Fig. 8.4. Precipitation curve for Fairbanks, Alaska. At present, and probably throughout the Holocene, precipitation peaks during July and August, while most snow falls before January. (Data prepared by S. Bowling, Geophysical Institute, for years 1949–80.)
Fig. 8.5. Fairbanks area temperatures. Temperature varies markedly with altitude and aspect in the Fairbanks, Alaska r
egion; the official record from the weather station at just under 130 m provides this seasonal pattern. Present-day temperatures at Pearl Creek, where Blue Babe was found, would be similar. Glacial temperatures were probably only a few degrees different, on average, but the windier glacial climate would have created exceptionally severe winter wind-chill factors. (Data prepared by S. Bowling, Geophysical Institute, for years 1949–80.)

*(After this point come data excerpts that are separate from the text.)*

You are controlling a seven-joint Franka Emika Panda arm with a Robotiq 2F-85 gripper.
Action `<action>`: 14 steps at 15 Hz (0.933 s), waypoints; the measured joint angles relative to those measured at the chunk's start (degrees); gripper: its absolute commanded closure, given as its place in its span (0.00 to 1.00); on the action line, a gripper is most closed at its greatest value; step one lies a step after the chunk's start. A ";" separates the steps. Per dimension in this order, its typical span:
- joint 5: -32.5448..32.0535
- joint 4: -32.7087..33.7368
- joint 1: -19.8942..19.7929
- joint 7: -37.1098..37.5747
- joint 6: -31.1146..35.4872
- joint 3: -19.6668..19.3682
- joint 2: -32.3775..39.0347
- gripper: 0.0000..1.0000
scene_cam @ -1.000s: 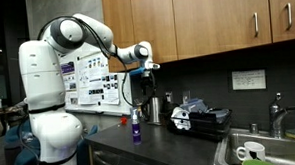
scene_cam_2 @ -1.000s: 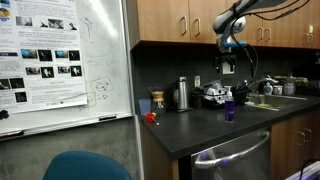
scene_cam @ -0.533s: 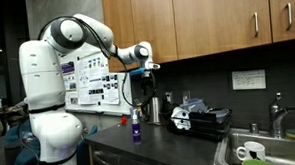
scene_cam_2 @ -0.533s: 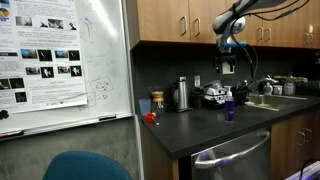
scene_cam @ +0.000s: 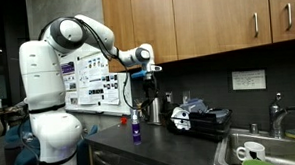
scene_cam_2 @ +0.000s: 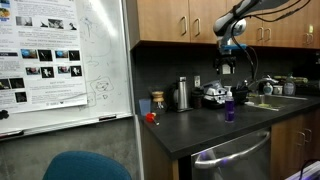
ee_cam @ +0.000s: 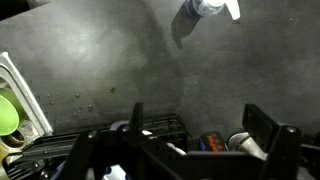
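Observation:
My gripper [scene_cam: 149, 76] hangs high above the dark countertop [scene_cam: 180, 146], in front of the wooden upper cabinets; it also shows in an exterior view [scene_cam_2: 228, 64]. In the wrist view its two fingers [ee_cam: 200, 125] are spread apart with nothing between them. A purple spray bottle with a white top [scene_cam: 135, 126] stands on the counter below and a little to the side of the gripper; it shows in both exterior views [scene_cam_2: 228, 105] and at the top of the wrist view [ee_cam: 208, 8]. Nothing touches the gripper.
A black dish rack [scene_cam: 202, 120] with items stands near the sink [scene_cam: 256, 150] with a cup and a faucet. A steel thermos [scene_cam_2: 181, 93], a small jar [scene_cam_2: 157, 102] and a red object [scene_cam_2: 150, 118] sit by the back wall. A whiteboard [scene_cam_2: 60, 60] stands at the counter's end.

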 measured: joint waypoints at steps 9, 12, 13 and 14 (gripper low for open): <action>1.02 -5.00 -1.83 -0.12 4.79 -2.58 -0.38 0.00; 1.29 -9.56 -2.82 -0.34 7.37 -3.96 -0.91 0.00; 1.33 -10.96 -3.11 -0.40 8.31 -4.35 -1.07 0.00; 1.43 -12.26 -3.35 -0.38 9.20 -4.67 -1.22 0.00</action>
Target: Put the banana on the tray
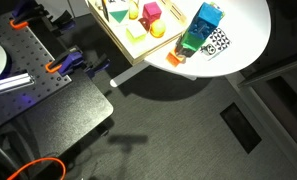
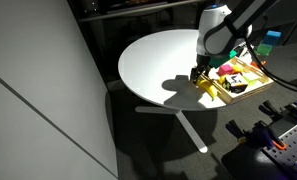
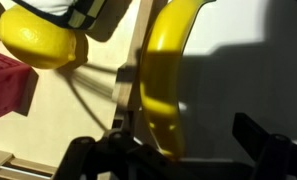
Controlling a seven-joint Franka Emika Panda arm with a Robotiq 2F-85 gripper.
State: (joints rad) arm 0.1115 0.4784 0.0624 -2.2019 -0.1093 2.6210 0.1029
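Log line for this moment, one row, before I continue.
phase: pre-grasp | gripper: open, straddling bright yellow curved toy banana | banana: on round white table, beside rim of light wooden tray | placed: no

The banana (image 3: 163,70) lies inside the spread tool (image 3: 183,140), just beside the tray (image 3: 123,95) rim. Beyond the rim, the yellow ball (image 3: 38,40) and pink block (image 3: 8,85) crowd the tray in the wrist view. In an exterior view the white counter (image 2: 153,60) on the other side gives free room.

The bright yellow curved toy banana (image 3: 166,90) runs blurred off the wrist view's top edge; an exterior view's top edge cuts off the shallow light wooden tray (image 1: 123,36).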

Mountain slopes are frequently drier than the lowlands, not because they receive less rainfall or snow, usually they receive more, but because steeper slopes improve drainage even when underlain by shallow permafrost. Mountain slopes have more wind and barren patches that allow evaporation, but there is almost no tradition in Alaska of carrying extra water when hiking. Most rolling ridges and meadowlands are wet.
Unlike the grassland localities of Johannesburg, South Africa, or Salina, Kansas, rain in Fairbanks, Alaska, usually comes as fine mist droplets; it rains many days each summer, but without much accumulation. Locals call it “dry rain.” Pelting rainstorms of the midcontinent grasslands are seldom seen in interior Alaska. One Fairbanks Alaskan tour company had a “money-back guarantee” against rainy weather. Rainy weather was defined as at least one-half inch of rain a day. It sounded good to tourists who did not realize that few of our rainy days are wet enough to qualify.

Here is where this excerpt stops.